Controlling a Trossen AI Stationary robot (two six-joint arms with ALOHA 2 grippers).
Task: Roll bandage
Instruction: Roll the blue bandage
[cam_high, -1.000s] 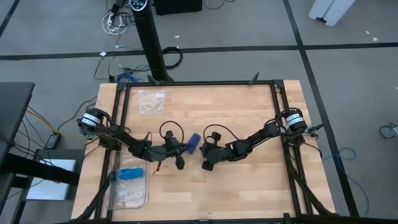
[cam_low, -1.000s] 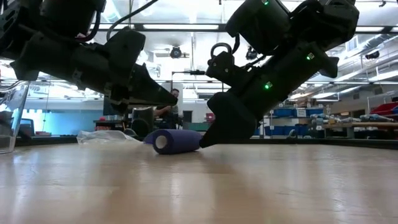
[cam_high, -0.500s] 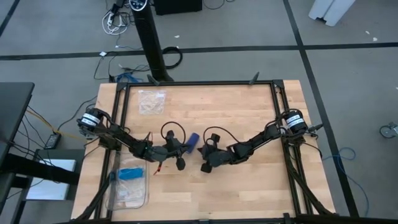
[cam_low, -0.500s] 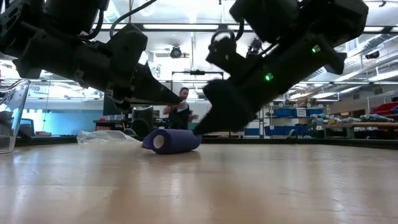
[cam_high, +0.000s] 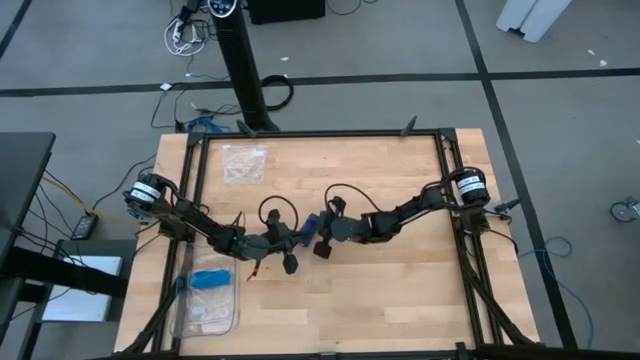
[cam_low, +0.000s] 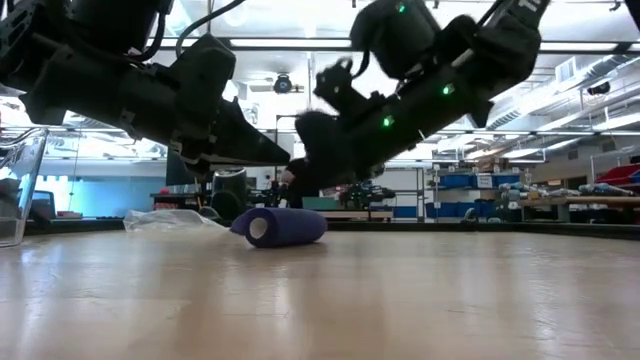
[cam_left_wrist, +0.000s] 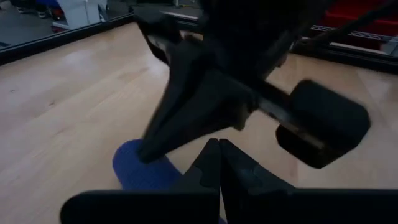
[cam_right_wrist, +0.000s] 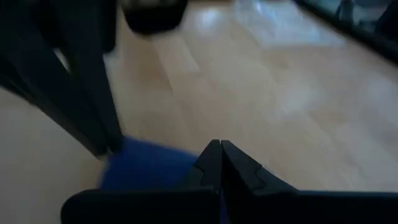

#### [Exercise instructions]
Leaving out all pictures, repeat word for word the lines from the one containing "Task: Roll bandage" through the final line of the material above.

#### [Result]
Task: Roll bandage
Instruction: Roll the blue bandage
[cam_high, -1.000s] 
[cam_low, -1.000s] 
[cam_high, -0.500s] 
[cam_low, -0.500s] 
[cam_high, +0.000s] 
[cam_low, +0.000s] 
[cam_left_wrist, +0.000s] 
[cam_right_wrist, +0.000s] 

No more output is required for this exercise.